## What you have to do
When the listing below reaches the line that has "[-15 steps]", start reproducing exactly; stop after the line that has "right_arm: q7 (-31", and drop the pictures.

## Record excerpts
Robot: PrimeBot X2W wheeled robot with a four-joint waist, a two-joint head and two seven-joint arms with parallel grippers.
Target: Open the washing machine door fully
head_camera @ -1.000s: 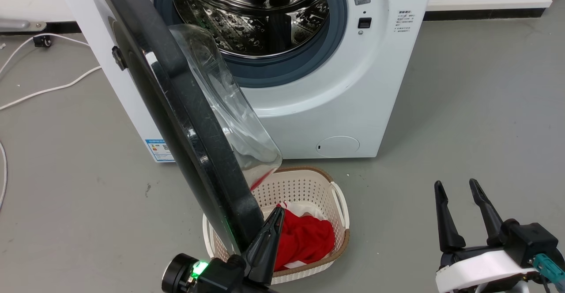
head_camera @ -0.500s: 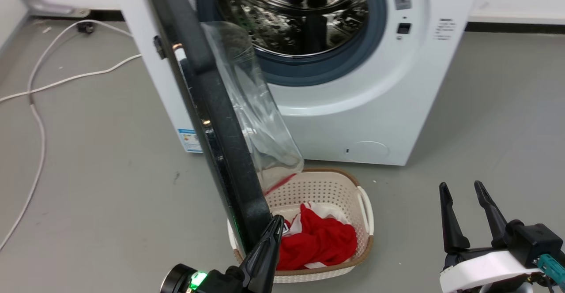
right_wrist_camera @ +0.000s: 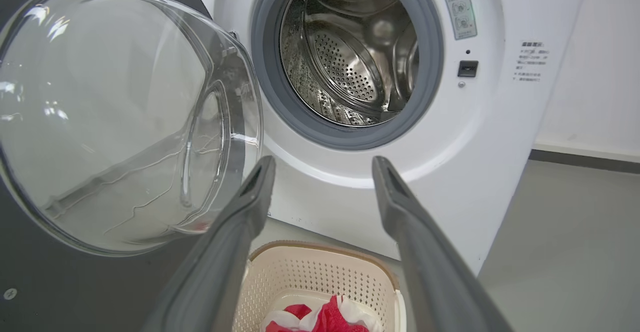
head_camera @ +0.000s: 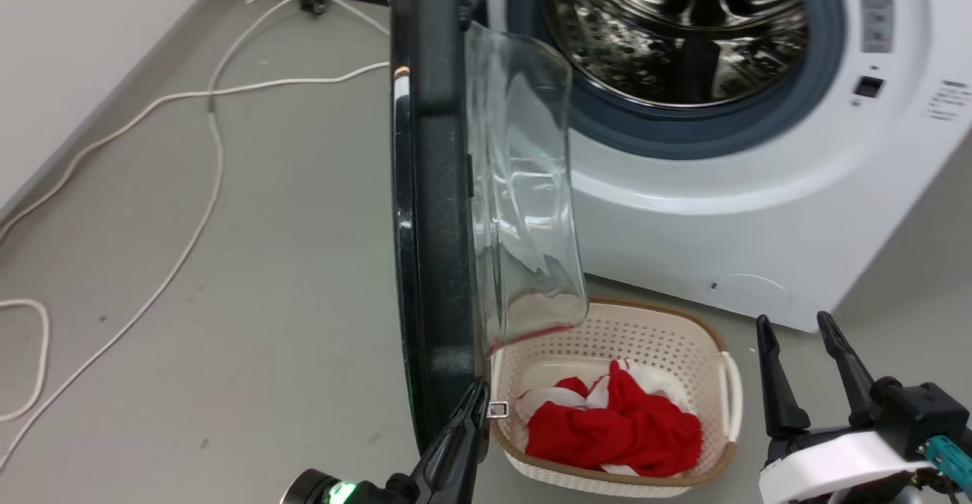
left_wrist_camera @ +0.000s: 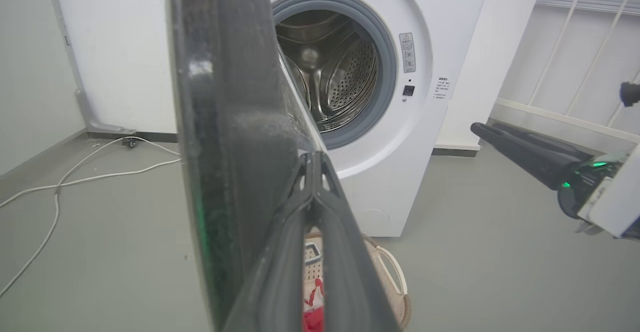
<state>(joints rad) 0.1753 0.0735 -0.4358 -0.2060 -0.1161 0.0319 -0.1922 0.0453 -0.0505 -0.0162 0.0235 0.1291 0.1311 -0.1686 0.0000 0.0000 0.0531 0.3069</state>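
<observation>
I see grey floor (head_camera: 266, 261), a white cable (head_camera: 205, 155); basket (head_camera: 730, 390) holds red cloth (head_camera: 615, 432). Left gripper (left_wrist_camera: 312, 158) pinched together beside door (head_camera: 429, 185); right gripper (head_camera: 793, 319) spread.

The large round glossy black washing machine door (head_camera: 429, 185) stands swung out left of the white front-loading washing machine (head_camera: 759, 208), its glass bowl bulging rightward, with the grey-rimmed steel drum opening (head_camera: 676, 26) behind it. On the floor (head_camera: 266, 299) before the machine, below the bowl and just right of the door's lower edge, sits a cream perforated plastic basket (head_camera: 661, 310) with a crumpled red cloth (head_camera: 615, 428) in it. The left tool (head_camera: 477, 396) is right against the door's lower rim at the basket's left, the right tool (head_camera: 793, 322) is just right of the basket, and a white cable (head_camera: 205, 147) trails well left of the door.
</observation>
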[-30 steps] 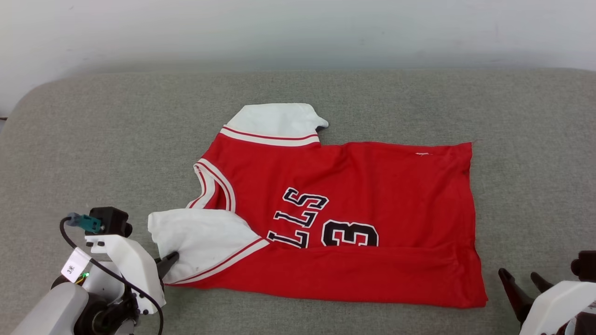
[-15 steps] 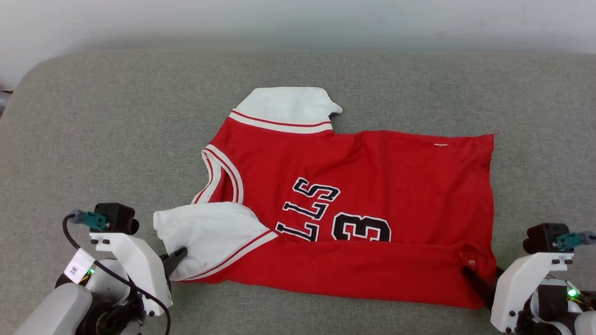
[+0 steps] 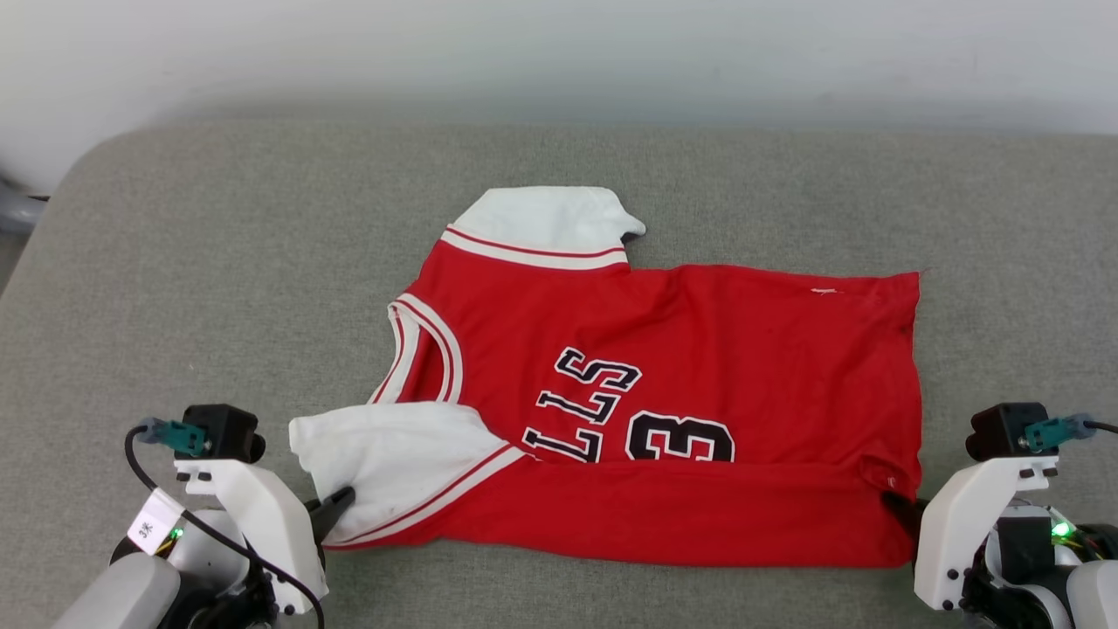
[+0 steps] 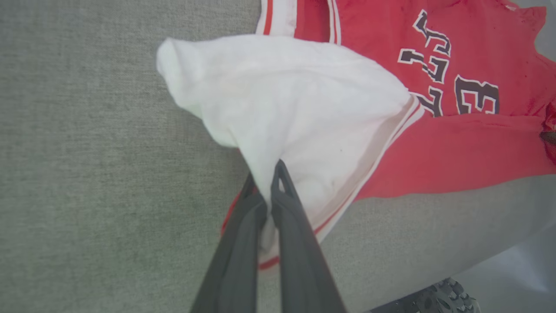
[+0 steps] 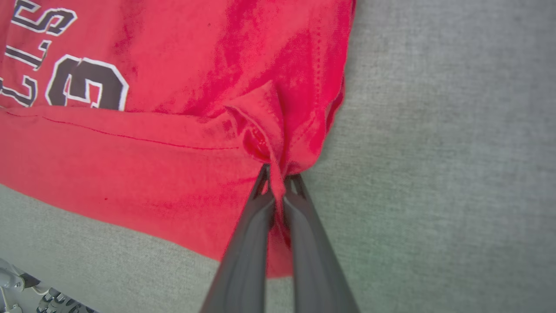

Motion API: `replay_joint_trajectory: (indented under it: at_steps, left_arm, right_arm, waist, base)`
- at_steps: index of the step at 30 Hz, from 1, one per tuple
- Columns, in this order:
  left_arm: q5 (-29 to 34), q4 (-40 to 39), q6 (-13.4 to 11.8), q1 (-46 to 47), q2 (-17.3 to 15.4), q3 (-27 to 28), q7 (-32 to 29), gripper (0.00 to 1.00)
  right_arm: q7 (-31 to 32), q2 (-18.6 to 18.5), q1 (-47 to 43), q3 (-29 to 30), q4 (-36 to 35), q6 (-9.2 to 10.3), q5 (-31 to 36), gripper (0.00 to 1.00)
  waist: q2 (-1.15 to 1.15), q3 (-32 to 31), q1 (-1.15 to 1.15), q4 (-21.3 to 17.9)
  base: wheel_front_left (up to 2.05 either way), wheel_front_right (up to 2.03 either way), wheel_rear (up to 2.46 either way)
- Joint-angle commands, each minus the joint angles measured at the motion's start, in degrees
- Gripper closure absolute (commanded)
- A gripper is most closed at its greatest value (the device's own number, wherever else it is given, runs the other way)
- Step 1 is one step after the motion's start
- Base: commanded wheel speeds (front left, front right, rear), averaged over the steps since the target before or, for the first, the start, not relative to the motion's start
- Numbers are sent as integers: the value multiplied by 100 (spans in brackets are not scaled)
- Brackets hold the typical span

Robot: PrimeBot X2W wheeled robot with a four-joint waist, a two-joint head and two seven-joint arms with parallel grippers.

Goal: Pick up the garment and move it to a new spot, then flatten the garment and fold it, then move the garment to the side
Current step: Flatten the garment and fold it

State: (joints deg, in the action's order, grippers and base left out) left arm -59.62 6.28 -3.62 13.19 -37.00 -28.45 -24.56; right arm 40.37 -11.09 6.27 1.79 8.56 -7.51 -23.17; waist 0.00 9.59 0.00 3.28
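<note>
Garment [image 3: 699, 367] lies spread across the middle of the grey cloth-covered tabletop [image 3: 218, 262], front side up, with its collar [image 3: 424, 349] toward the robot's left and its hem [image 3: 913, 376] toward the robot's right. It is a red jersey. The far sleeve [image 3: 546, 218], white with red-and-white striped trim, lies flat and points away from the robot. The near sleeve [image 3: 393, 463], also white, is bunched and lifted slightly at its outer corner. Black, white-outlined letters [image 3: 581, 411] and a number [image 3: 681, 437] run sideways across the chest. Their lower parts are covered by a plain red band [image 3: 681, 515], where the near long edge of the garment is folded over the front.

The left gripper [image 3: 336, 502] sits at the near left corner, closed on the near sleeve; in the left wrist view its two dark fingers [image 4: 286, 208] pinch the white cloth, which rises in a peak between them. The right gripper [image 3: 895, 505] sits at the near right corner, closed on the hem end of the folded band; in the right wrist view the red cloth gathers into a small pleat right at the fingertips [image 5: 260, 182]. Both pale forearms rest low at the bottom corners of the head view. Bare grey tabletop surrounds the garment on all sides, and a pale wall [image 3: 559, 52] stands behind its far edge.
</note>
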Motion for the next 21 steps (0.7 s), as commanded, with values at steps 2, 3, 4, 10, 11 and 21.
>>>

## Solved exercise
[-15 steps] 
[+0 steps] 
[+0 steps] 
[+0 steps] 

Motion API: `replay_joint_trajectory: (indented under it: at_steps, left_arm, right_arm, waist, base)`
- at_steps: index of the step at 30 Hz, from 1, one per tuple
- Columns, in this order:
  left_arm: q5 (-29 to 34), q4 (-40 to 39), q6 (-13.4 to 11.8), q1 (-46 to 47), q2 (-17.3 to 15.4), q3 (-27 to 28), q7 (-32 to 29), gripper (0.00 to 1.00)
  right_arm: q7 (-31 to 32), q2 (-18.6 to 18.5), q1 (-47 to 43), q3 (-29 to 30), q4 (-36 to 35), q6 (-9.2 to 10.3), q5 (-31 to 36), gripper (0.00 to 1.00)

What was asked for in the exercise is now done.